The mice were euthanized and then transcardially perfused with saline/PBS. The tissues were fixed for 8–10 h in 4% PFA and then equilibrated until they sunk to the bottom in 30% sucrose. Thereafter, the tissues were either embedded in paraffin and sectioned at 6 μm or sectioned at 40 μm in OCT (SAKURA) at −30 °C. The sections were treated with endogenous peroxidase blockers for 20 min at room temperature and then blocked with 10% goat serum for 30 min at 37 °C. The sections were incubated with the following primary antibodies overnight at 4 °C: CD31 (1:100, BD Biosciences, 550274, San Jose, CA, USA), GFP (1:500, Cell Signaling Technology, 2956s, EYFP can be recognized by the GFP antibody, Danvers, MA, USA), RFP (1:500, Rockland, Limerick, PA, USA, 600-401-379; tdTomato can be recognized by the RFP antibody), PDGFRβ (1:400, Abcam, ab69506, Cambridge, MA, USA), α-SMA (1:500, Abcam, ab5694), NeuN (1:500, Cell Signaling Technology, 24307S, Danvers, MA, USA), GFAP (1:600, Cell Signaling Technology, 12389S, Danvers, MA, USA), IBA1 (1:500, Abcam, ab178846, Cambridge, MA, USA), and NG2 (1:400, Abcam, ab259324, Cambridge, MA, USA).

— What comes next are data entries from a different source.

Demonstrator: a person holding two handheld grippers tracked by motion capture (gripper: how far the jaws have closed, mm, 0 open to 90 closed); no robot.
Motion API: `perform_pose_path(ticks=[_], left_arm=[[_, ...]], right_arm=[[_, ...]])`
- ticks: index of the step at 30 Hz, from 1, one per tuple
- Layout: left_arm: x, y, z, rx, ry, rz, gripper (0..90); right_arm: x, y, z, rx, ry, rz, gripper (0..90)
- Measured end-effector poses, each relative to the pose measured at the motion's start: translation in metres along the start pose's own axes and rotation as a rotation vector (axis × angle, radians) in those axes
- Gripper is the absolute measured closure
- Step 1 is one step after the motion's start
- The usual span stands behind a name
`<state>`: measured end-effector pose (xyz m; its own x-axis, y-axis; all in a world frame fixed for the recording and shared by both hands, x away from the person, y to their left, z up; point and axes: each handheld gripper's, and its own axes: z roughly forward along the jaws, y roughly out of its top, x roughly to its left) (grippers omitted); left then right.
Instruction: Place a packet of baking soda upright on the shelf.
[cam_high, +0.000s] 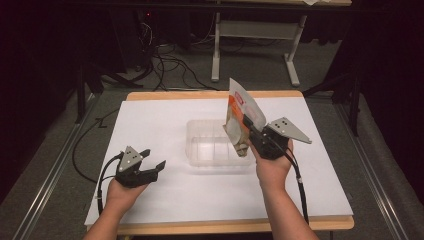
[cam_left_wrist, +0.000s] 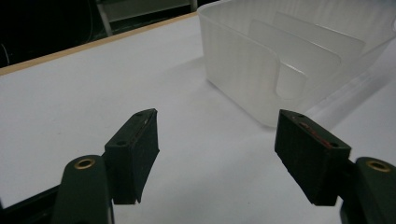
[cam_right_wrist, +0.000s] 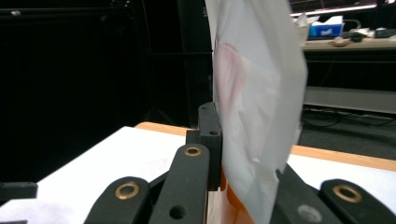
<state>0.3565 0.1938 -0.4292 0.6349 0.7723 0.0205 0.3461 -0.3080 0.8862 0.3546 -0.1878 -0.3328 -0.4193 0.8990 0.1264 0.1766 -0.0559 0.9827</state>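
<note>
My right gripper (cam_high: 248, 125) is shut on a flat plastic packet (cam_high: 241, 116), white and orange with a round item inside. It holds the packet upright above the right end of a clear plastic bin (cam_high: 200, 150) with dividers, which stands mid-table. In the right gripper view the packet (cam_right_wrist: 261, 102) rises between the jaws, its white back facing the camera. My left gripper (cam_high: 152, 160) rests open near the table's left front, nothing between its fingers. In the left gripper view the clear bin (cam_left_wrist: 261, 65) stands just beyond the open left gripper (cam_left_wrist: 217, 149).
A white sheet (cam_high: 160, 120) covers the wooden table top. Beyond the far edge are a table frame (cam_high: 255, 35) and cables (cam_high: 170, 65) on the floor. A rail (cam_high: 55, 165) runs along the floor at the left.
</note>
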Motion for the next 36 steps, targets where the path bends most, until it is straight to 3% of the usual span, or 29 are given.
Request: perform_pose_path(ticks=[11, 17, 21, 28, 36], left_arm=[[-0.001, 0.001, 0.001, -0.004, -0.01, -0.005, 30.8], [-0.002, 0.001, 0.001, 0.002, -0.014, -0.003, 30.8], [-0.002, 0.001, 0.001, -0.006, -0.024, -0.011, 30.8], [-0.002, 0.001, 0.002, -0.004, -0.025, -0.013, 30.6], [-0.002, 0.001, 0.002, -0.004, -0.031, -0.014, 30.4]], right_arm=[[0.026, -0.009, 0.03, 0.029, 0.038, -0.014, 90.0], [0.034, -0.016, 0.048, 0.046, 0.057, 0.013, 90.0], [0.041, -0.019, 0.058, 0.062, 0.048, -0.018, 90.0], [0.043, -0.023, 0.072, 0.073, 0.033, -0.006, 90.0], [0.049, -0.03, 0.086, 0.082, 0.019, -0.031, 90.0]])
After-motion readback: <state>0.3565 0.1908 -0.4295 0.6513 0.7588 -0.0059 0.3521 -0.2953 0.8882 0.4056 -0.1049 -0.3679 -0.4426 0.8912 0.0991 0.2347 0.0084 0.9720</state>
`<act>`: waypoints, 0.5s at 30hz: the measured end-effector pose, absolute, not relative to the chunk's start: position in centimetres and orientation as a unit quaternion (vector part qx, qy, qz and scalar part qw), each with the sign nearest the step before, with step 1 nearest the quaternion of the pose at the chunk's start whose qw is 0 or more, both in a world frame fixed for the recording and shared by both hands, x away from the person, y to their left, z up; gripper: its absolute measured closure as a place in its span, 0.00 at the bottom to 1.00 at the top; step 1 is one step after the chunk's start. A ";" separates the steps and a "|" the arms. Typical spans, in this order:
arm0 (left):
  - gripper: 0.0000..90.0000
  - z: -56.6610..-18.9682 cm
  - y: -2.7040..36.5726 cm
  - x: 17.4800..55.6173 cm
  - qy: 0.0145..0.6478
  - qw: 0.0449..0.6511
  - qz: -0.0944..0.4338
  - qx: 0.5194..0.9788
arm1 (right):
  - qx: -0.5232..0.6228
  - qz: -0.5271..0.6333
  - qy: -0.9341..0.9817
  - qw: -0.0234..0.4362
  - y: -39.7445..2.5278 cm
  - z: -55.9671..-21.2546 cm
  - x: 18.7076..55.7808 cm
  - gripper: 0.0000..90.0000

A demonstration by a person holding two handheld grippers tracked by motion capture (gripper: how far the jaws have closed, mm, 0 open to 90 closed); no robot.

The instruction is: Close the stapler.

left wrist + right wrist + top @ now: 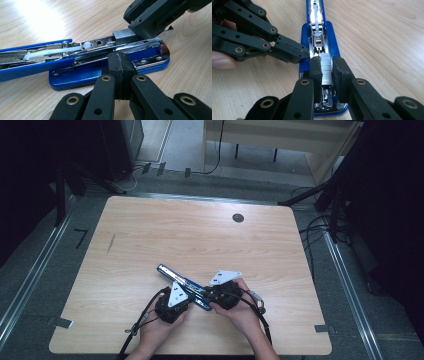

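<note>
Stapler [182, 285], blue, lies opened out flat on the wooden worktop [150, 235], near the front edge, roughly mid-width, running diagonally from back-left to front-right. Lid swung back w/ white pusher rod showing; metal magazine [100, 46] exposed above the blue base [82, 77].

Right gripper [327, 68]: jaws clamped on a strip of staples [326, 67], held over the magazine toward the stapler's front-right end. In the left gripper view the strip sits on/just above the channel; can't tell if it's seated.

Left gripper [119, 67]: jaws together, pads pressed flat against each other, tips touching the side of the base approx. midway along. Can't tell if anything's pinched between them.

Both hands come in from the front edge, grippers nearly touching across the stapler. Small dark round hole [238, 218] near the back edge, right of centre.
</note>
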State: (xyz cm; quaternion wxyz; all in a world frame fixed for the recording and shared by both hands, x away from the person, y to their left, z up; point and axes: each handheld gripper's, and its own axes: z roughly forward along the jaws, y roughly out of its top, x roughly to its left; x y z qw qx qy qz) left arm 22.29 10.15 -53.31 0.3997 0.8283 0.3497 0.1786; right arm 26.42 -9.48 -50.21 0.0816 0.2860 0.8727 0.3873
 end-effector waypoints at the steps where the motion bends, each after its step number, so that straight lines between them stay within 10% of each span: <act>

Briefly, the sections were incubated with the primary antibody, followed by detection using the HRP-conjugated secondary antibody and Tyramide Signal Amplification (TSA)-fluorophores (Histova Biotechnology, NECC7100); then, they were subjected to confocal microscopy on the LSM 880 microscope (Carl Zeiss AG, Oberkochen, Germany).

4.7. Southern Blot

The gene targeting in four F1 animals (15, 19, 20, and 22) was confirmed by the Southern blot analysis of the tail DNA samples. ScaI and EcoRV were used to digest genomics DNAs. After electrophoresis, the DNA on the gel was denatured, and the single-stranded DNA fragments were transferred to nylon membranes or other solid phase supports in situ, fixed by dry baking or ultraviolet irradiation, and then hybridized with the labeled probes of the corresponding structure. The content of specific DNA molecules was detected by autoradiography or enzymatic reaction. KI probe forward primer: 5′-TGCCCTGGCTCACAAATACCACT-3′; KI probe reverse primer: 5′-TAGCCAACCTTTGTTCATGGCAGC-3′.

4.8. Statistics

The data of each experiment were repeated more than three times and obtained from three different experimental samples. The data were analyzed using GraphPad Prism 8 software and a two-tailed unpaired Student’s t-test. The error bars on the graphs represent the mean ± standard deviation (SD). * p < 0.05, ** p < 0.01, and *** p < 0.001 were considered statistically significant.